高看到压岁钱三个字回说,这么大年纪了怎么拿压岁钱。
徐佳怡发了个不乐意的表情,没结婚就都算是小孩儿啊,再说,怎么大年纪了?我俩可是同岁,你别意有所指哦高老师!
他们有来有往聊了小一会儿。
高才感觉那股无形中压在自己脸上的视线,满意地移开了。
她刚关上抽屉离开房间,高就迫不及待地从床上坐起来摸了根烟点上。不断轻声重复着,再忍一忍,醒来就是大年初一了,过了大年初一等于是熬过一半,再忍一忍就好了,镇定下来,冷静下来,马上就会好了……
高看着黑暗中,自己手指间唯一的,点燃着的烟发出来的一丝光亮出神。
心里的绝望和沮丧一瞬间像突发的洪水一样,轻易没过了他的头顶。
并不是第一次的,眼口耳鼻都被堵住了的窒息感浩浩荡荡地占据了他的身体。
高把脸埋在双腿之间,急促地喘着气。
他想呼救,可是这片深海里只有他,他无人可求。
快死了一样。
他要挣扎不动了。他很想就这样闭上眼睛,坠入深海。
手机却在这时候陡然亮起来,高瞪着它,好半天才有些颤抖地按下了接听键。
是况淮夜。
“老师,新年快乐!”
“…………”
“是不是已经睡了啊?本来算好是十二点给你打的,哪知道况帆临时……”况淮夜没说几句就听出高在另一头的呼吸声有些不对劲:“高,你怎么了?”
“…………”
“高?是哪里不舒服吗?可以说话吗?”
况淮夜焦急的声音从手机里传来,高艰难无比地拉住了这根仅有的,抛向他的救援绳索,小心翼翼充满试探地叫了一声:“……阿夜。
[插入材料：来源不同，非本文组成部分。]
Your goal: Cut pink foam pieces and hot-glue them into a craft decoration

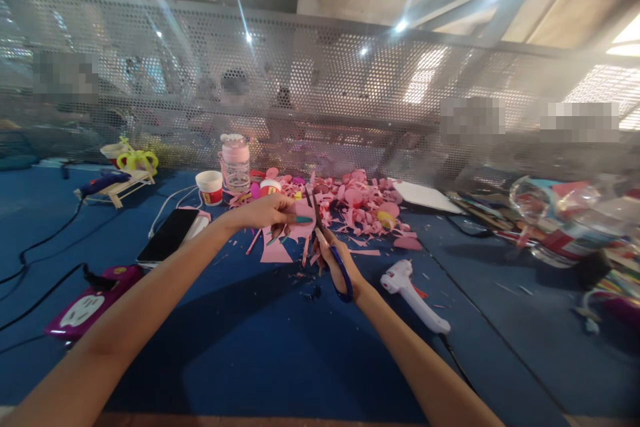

”
“我在这里!”高的声音像被人扼住了脖颈一样,况淮夜听得立刻心慌起来:“高,发生什么事情了?告诉我。”
高不知从何说起,他仰面用力呼吸着,却只觉得一阵鼻子发酸,然后很快,像上回生病那次一样,又热又多无法控制的眼泪,从眼眶里流了出来。
他小声抽鼻子的声音被况淮夜捕捉到了:“你在哭?”
“……没有。”
那就是真的在哭,况淮夜捏紧了手机道:“我现在就去机场。乖,别哭。”
高被他这话惊得清醒了一些,怎么就不像话到这个样子,居然又在况淮夜面前哭?紧握的手指掐陷阱了手掌,试着平复情绪说:“真的没什么,你办你的事情去,不要突然跑回来。”
“我回去看你一眼,确认你没事再过来。”
听到况淮夜那儿好像在开门关门,这下轮到高着急了:“你当一万多公里是教室到操场吗?别赶来赶去,我真的都好好的!”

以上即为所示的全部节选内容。